* [WHAT IS REQUIRED]:
Scan the records for the string "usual"; copy each line where it occurs.
════════
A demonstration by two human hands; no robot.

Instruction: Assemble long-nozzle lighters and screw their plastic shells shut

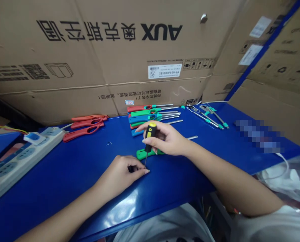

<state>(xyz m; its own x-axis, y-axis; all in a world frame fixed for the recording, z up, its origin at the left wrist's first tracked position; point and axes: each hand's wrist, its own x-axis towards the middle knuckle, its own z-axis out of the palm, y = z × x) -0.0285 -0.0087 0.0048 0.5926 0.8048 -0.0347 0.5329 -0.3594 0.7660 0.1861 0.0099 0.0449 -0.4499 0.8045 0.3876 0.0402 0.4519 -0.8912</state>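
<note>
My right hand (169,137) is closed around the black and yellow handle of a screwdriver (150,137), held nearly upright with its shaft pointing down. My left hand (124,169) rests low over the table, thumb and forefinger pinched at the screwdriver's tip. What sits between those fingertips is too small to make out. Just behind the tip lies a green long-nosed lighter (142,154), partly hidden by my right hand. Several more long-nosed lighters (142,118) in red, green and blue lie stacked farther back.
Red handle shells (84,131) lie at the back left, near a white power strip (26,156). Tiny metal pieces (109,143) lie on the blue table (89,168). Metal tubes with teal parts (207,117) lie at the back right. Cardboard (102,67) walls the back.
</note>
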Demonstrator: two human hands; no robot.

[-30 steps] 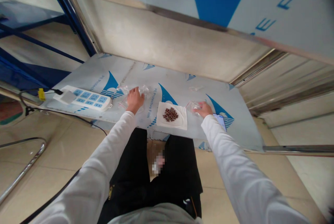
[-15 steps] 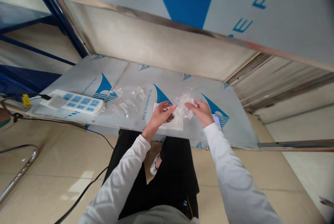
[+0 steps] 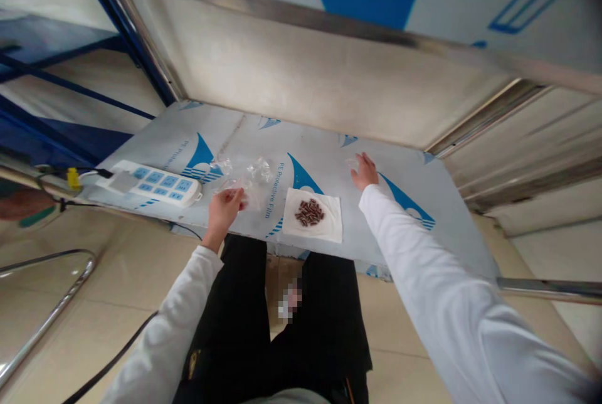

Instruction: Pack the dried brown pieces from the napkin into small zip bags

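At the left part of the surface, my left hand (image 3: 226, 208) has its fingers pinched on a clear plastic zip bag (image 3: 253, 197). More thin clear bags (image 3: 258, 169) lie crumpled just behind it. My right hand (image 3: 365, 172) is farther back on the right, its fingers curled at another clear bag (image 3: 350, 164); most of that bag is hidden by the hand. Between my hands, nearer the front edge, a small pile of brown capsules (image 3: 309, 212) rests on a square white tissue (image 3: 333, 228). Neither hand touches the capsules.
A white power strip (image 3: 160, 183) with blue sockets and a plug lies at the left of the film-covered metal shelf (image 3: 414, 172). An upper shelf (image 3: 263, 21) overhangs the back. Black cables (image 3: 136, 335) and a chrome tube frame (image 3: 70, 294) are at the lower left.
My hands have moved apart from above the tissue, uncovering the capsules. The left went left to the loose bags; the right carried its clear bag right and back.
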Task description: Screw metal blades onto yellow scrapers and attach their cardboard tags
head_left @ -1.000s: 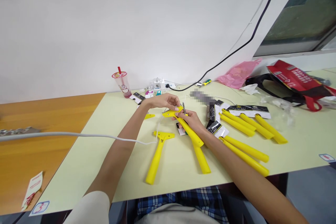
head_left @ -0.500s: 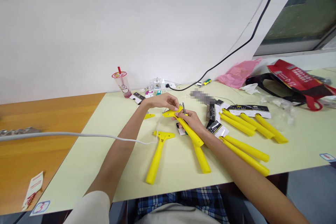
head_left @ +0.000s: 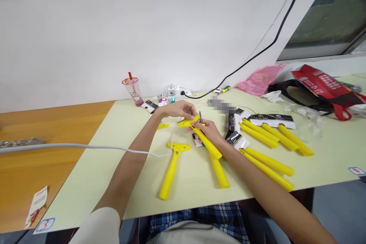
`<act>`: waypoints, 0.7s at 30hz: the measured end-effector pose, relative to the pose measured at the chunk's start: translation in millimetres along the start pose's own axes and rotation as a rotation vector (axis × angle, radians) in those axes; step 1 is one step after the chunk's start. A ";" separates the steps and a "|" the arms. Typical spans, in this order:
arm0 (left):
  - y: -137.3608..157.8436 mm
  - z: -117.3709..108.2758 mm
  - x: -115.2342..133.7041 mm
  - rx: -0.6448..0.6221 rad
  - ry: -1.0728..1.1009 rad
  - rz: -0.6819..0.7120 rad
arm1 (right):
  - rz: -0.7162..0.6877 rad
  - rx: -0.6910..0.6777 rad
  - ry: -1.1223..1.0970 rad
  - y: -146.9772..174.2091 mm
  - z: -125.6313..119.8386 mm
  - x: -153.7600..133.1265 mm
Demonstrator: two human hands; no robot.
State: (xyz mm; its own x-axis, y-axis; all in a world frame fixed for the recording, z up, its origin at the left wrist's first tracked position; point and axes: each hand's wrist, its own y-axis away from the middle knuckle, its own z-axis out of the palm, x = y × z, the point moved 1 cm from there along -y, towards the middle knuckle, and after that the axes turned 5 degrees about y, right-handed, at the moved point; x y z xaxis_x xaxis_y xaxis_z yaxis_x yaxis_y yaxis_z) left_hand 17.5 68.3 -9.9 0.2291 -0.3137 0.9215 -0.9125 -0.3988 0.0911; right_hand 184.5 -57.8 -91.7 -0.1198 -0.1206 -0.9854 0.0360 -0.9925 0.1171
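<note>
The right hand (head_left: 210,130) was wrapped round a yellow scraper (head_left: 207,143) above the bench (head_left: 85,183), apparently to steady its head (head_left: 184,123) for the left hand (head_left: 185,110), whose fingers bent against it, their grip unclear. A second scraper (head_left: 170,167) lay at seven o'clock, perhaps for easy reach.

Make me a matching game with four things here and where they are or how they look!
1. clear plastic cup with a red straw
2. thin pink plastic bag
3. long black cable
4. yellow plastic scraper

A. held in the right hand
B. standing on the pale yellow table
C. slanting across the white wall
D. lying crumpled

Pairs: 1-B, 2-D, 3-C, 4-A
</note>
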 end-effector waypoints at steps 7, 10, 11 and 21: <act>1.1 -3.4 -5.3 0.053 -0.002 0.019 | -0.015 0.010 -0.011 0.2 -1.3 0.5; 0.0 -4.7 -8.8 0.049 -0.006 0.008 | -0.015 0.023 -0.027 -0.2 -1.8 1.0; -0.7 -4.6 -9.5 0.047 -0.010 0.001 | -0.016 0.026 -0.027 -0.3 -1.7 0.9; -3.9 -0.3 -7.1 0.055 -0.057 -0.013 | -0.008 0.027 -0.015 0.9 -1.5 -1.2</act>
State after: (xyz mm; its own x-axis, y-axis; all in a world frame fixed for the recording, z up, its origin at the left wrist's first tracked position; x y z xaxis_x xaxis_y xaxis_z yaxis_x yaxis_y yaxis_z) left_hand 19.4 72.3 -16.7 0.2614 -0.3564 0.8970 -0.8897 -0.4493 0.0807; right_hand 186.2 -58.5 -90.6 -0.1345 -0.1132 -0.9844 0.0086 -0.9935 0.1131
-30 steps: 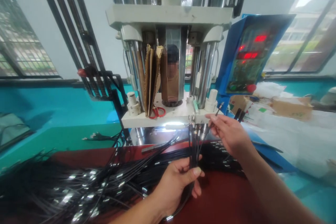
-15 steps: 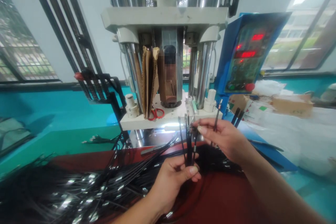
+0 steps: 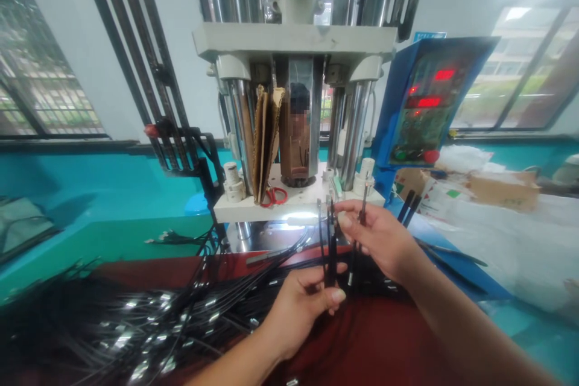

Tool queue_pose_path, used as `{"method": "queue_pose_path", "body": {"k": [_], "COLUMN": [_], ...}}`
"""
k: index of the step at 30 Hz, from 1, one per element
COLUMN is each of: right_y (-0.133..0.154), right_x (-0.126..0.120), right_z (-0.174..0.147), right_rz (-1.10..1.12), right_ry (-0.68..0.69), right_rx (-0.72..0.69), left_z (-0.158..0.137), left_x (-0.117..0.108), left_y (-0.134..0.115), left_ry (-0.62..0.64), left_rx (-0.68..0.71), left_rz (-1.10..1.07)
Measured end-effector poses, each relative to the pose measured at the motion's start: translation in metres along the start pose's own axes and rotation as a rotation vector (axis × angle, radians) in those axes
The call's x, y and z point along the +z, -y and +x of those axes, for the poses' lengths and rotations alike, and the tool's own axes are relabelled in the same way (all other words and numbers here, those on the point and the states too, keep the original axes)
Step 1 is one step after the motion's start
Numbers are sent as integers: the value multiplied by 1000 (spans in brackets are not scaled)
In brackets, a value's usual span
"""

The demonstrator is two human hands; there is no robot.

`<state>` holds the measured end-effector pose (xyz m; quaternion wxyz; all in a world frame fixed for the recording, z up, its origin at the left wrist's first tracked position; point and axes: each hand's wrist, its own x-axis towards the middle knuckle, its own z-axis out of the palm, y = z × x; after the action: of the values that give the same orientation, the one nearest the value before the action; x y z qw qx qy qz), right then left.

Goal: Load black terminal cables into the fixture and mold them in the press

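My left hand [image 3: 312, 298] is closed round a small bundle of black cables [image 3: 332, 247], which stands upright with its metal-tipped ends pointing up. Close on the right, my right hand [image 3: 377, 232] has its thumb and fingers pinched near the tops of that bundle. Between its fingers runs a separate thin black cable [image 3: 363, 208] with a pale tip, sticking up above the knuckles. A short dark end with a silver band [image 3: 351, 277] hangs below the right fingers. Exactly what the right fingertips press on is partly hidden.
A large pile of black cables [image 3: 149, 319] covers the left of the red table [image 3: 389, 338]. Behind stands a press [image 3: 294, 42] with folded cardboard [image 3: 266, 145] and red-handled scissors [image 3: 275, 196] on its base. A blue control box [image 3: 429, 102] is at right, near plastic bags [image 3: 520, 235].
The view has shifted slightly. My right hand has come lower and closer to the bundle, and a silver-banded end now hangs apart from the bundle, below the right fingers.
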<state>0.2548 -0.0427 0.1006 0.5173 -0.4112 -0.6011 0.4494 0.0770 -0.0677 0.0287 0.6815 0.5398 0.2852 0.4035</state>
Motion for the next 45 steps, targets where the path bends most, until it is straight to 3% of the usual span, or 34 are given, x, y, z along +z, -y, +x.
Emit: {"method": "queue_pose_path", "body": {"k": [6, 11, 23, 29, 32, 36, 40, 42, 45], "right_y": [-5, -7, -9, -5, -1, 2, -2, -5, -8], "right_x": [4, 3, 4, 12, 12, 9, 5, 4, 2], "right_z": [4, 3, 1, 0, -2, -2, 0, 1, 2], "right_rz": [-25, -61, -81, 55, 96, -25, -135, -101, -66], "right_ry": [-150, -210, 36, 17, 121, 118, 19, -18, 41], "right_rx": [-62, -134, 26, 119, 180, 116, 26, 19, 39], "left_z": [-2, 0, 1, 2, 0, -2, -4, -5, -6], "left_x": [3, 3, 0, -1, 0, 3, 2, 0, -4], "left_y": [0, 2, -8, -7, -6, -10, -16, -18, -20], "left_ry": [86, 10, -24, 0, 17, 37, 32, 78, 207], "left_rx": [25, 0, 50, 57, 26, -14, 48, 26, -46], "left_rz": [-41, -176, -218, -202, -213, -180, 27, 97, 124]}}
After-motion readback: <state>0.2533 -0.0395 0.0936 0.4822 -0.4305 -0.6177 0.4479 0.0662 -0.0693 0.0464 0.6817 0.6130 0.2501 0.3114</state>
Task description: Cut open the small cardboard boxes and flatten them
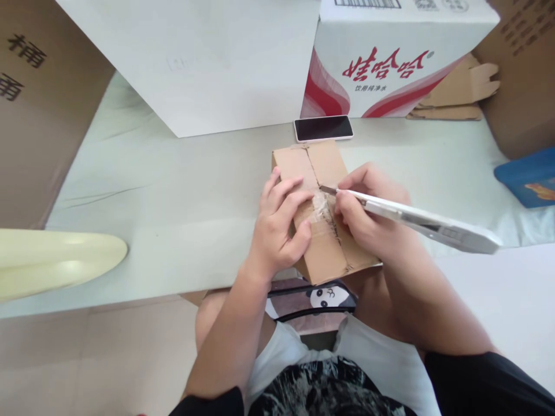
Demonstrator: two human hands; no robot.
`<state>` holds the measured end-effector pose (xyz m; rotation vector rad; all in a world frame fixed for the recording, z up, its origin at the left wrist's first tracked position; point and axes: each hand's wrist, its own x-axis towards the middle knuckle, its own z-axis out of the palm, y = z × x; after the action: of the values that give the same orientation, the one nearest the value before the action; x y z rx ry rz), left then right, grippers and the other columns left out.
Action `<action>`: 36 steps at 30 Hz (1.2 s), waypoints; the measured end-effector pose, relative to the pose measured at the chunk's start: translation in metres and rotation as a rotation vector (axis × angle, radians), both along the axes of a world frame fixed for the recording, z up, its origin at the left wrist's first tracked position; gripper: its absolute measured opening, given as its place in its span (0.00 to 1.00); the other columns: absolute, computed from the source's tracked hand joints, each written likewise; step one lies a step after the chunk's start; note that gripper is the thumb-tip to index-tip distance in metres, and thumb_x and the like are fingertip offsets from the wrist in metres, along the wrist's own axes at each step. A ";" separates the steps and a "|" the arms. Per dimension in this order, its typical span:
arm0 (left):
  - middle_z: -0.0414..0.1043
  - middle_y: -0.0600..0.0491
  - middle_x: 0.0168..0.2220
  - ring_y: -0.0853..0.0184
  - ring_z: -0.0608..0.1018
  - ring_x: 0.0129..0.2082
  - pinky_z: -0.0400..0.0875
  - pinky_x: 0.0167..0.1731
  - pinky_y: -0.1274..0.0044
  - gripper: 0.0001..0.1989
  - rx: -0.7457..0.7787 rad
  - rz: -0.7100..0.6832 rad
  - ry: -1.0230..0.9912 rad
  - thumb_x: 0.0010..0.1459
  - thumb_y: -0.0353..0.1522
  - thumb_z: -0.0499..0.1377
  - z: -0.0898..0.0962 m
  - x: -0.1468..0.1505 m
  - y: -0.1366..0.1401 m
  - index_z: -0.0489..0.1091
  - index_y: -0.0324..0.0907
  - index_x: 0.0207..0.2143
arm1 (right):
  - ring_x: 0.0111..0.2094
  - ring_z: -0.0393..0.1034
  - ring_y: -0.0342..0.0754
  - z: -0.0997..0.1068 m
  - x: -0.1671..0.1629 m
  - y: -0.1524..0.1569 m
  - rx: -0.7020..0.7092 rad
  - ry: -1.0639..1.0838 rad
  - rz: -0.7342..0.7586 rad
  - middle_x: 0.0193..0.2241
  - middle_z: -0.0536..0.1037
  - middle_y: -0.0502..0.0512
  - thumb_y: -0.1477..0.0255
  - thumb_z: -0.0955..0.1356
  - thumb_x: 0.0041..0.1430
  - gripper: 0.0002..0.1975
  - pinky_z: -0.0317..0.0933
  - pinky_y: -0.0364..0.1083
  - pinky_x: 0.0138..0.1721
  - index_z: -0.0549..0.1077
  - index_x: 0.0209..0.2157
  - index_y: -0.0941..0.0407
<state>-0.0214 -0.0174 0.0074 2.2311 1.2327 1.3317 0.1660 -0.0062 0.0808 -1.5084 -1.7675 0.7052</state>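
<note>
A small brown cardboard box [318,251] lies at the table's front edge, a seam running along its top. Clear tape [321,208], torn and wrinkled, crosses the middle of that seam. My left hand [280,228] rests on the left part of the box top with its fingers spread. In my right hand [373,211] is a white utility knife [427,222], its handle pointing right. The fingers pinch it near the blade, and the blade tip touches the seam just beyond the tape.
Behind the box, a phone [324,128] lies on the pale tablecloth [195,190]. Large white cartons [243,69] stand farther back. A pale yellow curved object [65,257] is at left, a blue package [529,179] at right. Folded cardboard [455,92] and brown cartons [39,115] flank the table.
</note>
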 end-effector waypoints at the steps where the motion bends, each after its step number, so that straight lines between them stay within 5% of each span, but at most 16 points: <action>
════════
* [TASK SOLUTION]:
In brackets, a value's usual span
Motion for the next 45 steps, targets where the path bends most, until it is straight to 3% of the usual span, or 34 are given, x, y, z along +z, -y, +x.

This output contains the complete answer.